§ Exercise: Filter this data down to the lines that hold "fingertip", and copy them.

§ Dataset content:
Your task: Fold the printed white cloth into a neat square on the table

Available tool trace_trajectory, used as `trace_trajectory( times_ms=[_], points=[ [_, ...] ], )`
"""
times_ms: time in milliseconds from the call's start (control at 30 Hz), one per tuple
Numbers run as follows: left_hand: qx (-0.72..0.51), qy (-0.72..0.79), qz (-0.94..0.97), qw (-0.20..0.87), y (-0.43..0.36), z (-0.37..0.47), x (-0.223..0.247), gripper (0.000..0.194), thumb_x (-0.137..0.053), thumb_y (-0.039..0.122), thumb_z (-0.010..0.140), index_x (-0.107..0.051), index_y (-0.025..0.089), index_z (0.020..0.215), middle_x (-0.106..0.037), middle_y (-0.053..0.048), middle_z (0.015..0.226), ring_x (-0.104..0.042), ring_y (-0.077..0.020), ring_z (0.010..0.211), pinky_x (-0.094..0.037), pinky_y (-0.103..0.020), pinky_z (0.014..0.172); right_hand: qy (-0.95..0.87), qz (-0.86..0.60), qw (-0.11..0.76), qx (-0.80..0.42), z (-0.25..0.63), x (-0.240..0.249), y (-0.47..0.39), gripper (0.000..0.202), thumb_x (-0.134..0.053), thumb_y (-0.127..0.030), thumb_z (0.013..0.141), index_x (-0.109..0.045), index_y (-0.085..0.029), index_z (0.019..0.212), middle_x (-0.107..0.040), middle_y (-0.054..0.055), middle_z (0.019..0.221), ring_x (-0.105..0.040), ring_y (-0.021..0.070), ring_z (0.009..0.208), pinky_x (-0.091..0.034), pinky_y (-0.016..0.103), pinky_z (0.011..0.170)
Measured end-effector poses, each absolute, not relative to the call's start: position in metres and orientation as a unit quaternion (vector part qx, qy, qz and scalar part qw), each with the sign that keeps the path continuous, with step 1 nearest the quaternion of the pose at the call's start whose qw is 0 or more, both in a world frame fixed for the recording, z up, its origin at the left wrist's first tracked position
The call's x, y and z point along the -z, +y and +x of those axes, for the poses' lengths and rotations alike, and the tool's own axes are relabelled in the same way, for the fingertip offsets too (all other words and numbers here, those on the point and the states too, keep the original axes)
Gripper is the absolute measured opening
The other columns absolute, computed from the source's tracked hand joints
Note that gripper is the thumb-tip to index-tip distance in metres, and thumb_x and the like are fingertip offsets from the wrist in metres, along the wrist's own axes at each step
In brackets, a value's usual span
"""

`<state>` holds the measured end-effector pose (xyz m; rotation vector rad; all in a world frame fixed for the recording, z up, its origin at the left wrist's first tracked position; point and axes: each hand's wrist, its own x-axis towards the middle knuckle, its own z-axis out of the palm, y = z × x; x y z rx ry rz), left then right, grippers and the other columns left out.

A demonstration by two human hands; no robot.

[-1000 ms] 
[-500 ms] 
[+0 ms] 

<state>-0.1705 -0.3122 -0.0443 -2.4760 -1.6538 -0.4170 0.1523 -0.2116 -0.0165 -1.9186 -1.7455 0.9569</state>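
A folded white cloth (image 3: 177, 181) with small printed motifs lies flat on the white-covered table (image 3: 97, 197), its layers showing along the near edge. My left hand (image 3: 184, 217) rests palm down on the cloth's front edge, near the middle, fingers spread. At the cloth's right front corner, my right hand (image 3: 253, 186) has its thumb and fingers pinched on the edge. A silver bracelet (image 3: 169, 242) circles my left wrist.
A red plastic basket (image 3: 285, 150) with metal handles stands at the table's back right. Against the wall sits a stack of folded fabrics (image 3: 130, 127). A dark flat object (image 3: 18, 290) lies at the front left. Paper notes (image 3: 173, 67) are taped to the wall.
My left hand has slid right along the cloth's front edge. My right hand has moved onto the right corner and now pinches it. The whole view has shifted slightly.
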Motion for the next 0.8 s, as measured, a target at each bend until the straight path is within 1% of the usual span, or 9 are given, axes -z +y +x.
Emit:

§ Answer space:
The call's x, y and z point along the -z, +y and +x of those axes, for the poses' lengths and rotations alike, and the tool's own axes are relabelled in the same way, for the fingertip offsets too (all other words and numbers here, those on the point and the states too, keep the original axes)
Note that gripper is the thumb-tip to index-tip distance in metres, and thumb_x and the like are fingertip offsets from the wrist in metres, along the wrist's own axes at each step

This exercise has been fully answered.